Riman, Kathryn A; Davis, Billie S; Seaman, Jennifer B; Kahn, Jeremy M.
Afiliação
  • Riman KA; Department of Critical Care Medicine, University of Pittsburgh School of Medicine, Pittsburgh, PA, United States.
  • Davis BS; Department of Critical Care Medicine, University of Pittsburgh School of Medicine, Pittsburgh, PA, United States.
  • Seaman JB; Department of Acute & Tertiary Care, University of Pittsburgh School of Nursing, Pittsburgh, PA, United States.
  • Kahn JM; Department of Critical Care Medicine, University of Pittsburgh School of Medicine, Pittsburgh, PA, United States.
JMIR Med Inform ; 10(11): e37923, 2022 Nov 09.
Article em En | MEDLINE | ID: mdl-36350679
ABSTRACT

BACKGROUND:

Nursing care is a critical determinant of patient outcomes in the intensive care unit (ICU). Most studies of nursing care have focused on nursing characteristics aggregated across the ICU (eg, unit-wide nurse-to-patient ratios, education, and working environment). In contrast, relatively little work has focused on the influence of individual nurses and their characteristics on patient outcomes. Such research could provide granular information needed to create evidence-based nurse assignments, where a nurse's unique skills are matched to each patient's needs. To date, research in this area is hindered by an inability to link individual nurses to specific patients retrospectively and at scale.

OBJECTIVE:

This study aimed to determine the feasibility of using nurse metadata from the electronic health record (EHR) to retrospectively determine nurse-patient assignments in the ICU.

METHODS:

We used EHR data from 38 ICUs in 18 hospitals from 2018 to 2020. We abstracted data on the time and frequency of nurse charting of clinical assessments and medication administration; we then used those data to iteratively develop a deterministic algorithm to identify a single ICU nurse for each patient shift. We examined the accuracy and precision of the algorithm by performing manual chart review on a randomly selected subset of patient shifts.

RESULTS:

The analytic data set contained 5,479,034 unique nurse-patient charting times; 748,771 patient shifts; 87,466 hospitalizations; 70,002 patients; and 8,134 individual nurses. The final algorithm identified a single nurse for 97.3% (728,533/748,771) of patient shifts.

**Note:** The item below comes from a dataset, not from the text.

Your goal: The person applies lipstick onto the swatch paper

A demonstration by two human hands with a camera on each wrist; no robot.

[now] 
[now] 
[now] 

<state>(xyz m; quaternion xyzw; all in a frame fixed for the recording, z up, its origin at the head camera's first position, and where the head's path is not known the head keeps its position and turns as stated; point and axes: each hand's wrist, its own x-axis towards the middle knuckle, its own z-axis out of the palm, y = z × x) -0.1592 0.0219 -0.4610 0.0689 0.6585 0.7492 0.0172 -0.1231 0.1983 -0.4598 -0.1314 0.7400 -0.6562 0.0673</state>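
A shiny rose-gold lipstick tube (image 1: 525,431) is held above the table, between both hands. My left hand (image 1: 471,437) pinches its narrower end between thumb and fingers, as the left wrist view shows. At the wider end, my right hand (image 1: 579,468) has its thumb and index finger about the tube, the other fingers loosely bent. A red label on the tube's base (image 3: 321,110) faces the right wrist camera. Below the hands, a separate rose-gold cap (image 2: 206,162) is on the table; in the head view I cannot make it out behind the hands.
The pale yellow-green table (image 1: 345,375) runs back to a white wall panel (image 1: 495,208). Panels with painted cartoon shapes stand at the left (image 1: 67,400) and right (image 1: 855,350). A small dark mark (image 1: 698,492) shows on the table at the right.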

In the remaining 2.7% (20,238/748,771) of patient shifts, the algorithm either identified multiple nurses (4,755/748,771, 0.6%), no nurse (14,689/748,771, 2%), or the same nurse as the prior shift (794/748,771, 0.1%). In 200 patient shifts selected for chart review, the algorithm had a 93% accuracy (ie, correctly identifying the primary nurse or correctly identifying that there was no primary nurse) and a 94.4% precision (ie, correctly identifying the primary nurse when a primary nurse was identified). Misclassification was most frequently due to patient transitions in care location, such as ICU transfers, discharges, and admissions.

CONCLUSIONS:

Metadata from the EHR can accurately identify individual nurse-patient assignments in the ICU. This information enables novel studies of ICU nurse staffing at the individual nurse-patient level, which may provide further insights into how nurse staffing can be leveraged to improve patient outcomes.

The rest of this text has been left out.